What you are asked to do
Print nothing but the lines below starting at the line that holds "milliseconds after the" and ending at the line that holds "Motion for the", including both, each exactly as written.

Input Block Start

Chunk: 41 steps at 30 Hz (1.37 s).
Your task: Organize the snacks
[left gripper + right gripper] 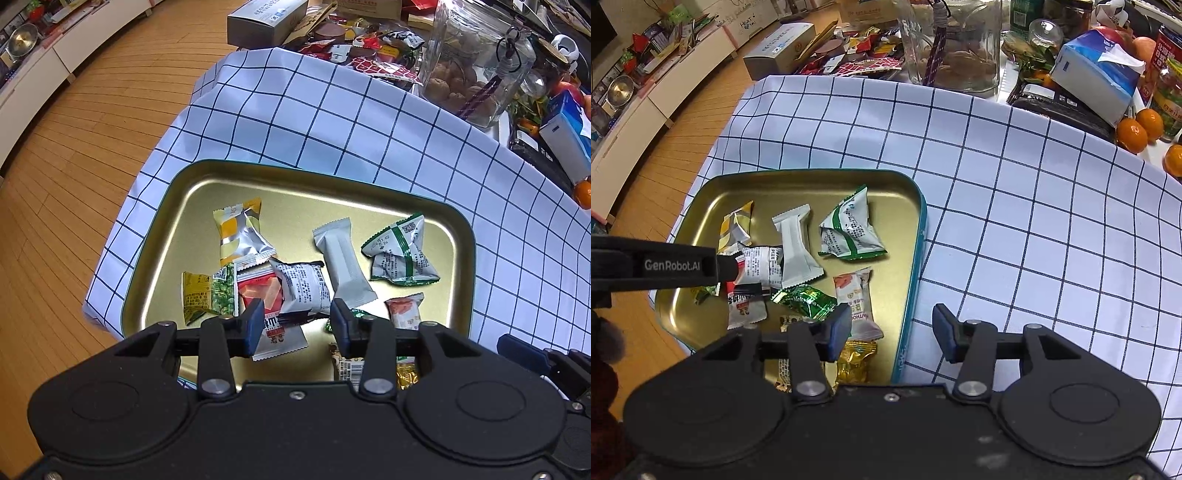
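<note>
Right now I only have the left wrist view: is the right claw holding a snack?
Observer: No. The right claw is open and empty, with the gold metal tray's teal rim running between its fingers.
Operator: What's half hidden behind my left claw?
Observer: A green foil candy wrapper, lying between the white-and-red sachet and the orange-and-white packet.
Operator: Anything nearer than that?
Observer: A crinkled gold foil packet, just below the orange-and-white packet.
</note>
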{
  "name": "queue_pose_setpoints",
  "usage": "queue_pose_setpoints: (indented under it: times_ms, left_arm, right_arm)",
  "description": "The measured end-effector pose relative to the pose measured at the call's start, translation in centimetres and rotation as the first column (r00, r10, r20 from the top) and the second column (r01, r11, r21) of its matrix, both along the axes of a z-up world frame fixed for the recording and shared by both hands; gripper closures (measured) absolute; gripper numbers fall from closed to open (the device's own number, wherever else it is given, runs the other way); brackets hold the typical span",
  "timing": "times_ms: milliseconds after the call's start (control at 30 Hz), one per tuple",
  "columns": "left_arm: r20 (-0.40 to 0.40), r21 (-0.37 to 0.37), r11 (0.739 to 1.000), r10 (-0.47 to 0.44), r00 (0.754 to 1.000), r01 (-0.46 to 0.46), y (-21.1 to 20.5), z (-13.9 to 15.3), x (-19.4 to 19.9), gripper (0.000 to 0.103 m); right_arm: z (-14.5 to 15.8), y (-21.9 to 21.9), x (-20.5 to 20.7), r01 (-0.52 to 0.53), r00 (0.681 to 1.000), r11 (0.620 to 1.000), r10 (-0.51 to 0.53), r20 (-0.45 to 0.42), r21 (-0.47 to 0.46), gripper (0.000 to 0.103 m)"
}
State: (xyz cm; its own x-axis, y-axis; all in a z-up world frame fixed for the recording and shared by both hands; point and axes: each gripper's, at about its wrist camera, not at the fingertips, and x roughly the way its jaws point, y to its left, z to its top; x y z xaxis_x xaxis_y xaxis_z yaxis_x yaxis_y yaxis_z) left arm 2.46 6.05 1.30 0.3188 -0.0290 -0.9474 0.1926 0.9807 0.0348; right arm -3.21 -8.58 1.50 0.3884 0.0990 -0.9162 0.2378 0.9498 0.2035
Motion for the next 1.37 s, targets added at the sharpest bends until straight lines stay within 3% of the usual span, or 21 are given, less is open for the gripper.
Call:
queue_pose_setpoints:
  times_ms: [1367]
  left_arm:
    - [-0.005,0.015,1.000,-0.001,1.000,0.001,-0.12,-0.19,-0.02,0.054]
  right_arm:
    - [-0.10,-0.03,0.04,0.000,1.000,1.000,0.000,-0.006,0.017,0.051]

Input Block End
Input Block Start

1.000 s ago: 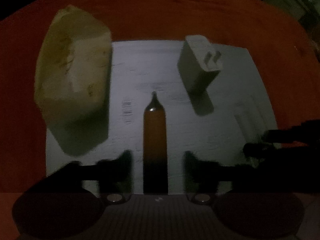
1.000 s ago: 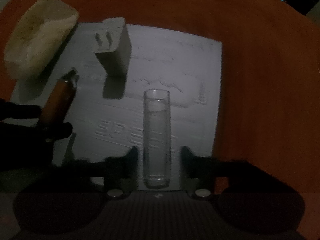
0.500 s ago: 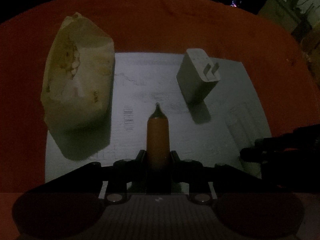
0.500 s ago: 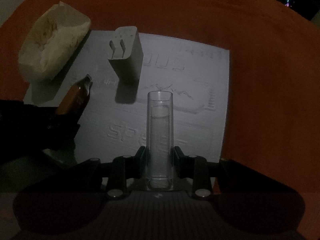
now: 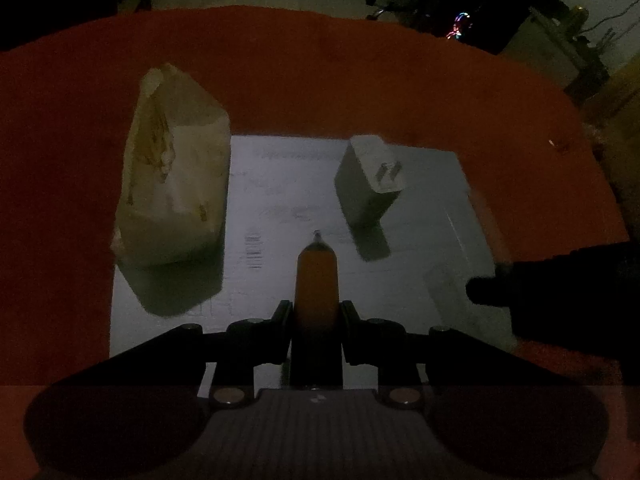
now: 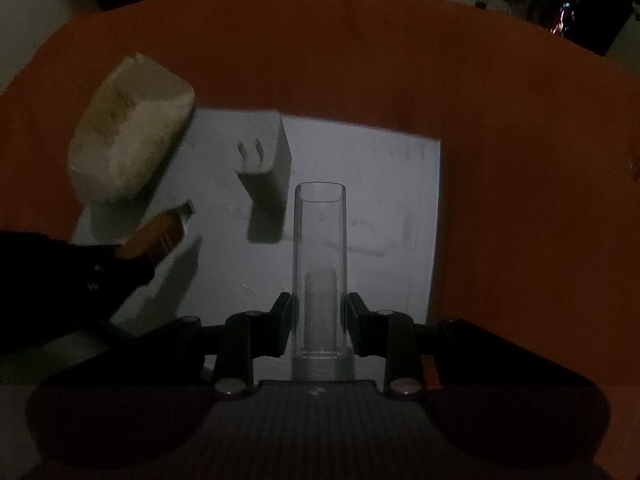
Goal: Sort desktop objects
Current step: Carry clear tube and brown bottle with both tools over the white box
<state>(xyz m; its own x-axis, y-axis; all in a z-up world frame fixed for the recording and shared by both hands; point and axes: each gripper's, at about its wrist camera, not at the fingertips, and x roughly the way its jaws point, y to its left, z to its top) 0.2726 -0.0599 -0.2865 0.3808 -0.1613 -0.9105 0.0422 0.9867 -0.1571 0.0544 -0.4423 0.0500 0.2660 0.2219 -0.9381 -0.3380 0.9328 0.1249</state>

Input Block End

Your solution
  "timing": "times_ms: milliseconds after the call's start (control at 30 Hz), one per tuple",
  "columns": "left_arm: r20 (-0.40 to 0.40), r21 (-0.37 to 0.37), r11 (0.739 to 1.000), r10 (-0.47 to 0.44), r00 (0.754 to 1.000), r01 (-0.46 to 0.46), y (-21.1 to 20.5), z (-13.9 to 15.3), x (-19.4 to 19.9), gripper (0.000 to 0.103 m); right_arm: z (-14.5 to 15.8), y (-21.9 to 21.9), x (-20.5 to 20.7), r01 (-0.52 to 0.53), r00 (0.681 to 1.000), r11 (0.620 to 1.000), r10 (-0.51 to 0.53), r20 (-0.45 to 0.42), r21 (-0.47 to 0.46), gripper (0.000 to 0.103 m)"
}
State: (xyz cm; its own x-axis, y-axis; all in a z-up world frame fixed for the recording and shared by both hands; point and axes: each gripper's, at about its wrist camera, not at the fingertips, and x roughly the way its jaws point, y to its left, z to its top; x y z xaxis_x xaxis_y xaxis_z yaxis_x yaxis_y yaxis_z) left arm 2.46 6.05 1.30 0.3188 -0.0290 -0.9474 0.1926 0.9807 0.0348; right arm -3.21 -8.58 1.50 0.3884 0.0990 -0.9162 0.2378 0.9498 0.2035
Motion for the next 1.37 s, targets added at the sharpest bends until straight lines stay within 3% of the usual span, or 21 are given, less is open for the gripper.

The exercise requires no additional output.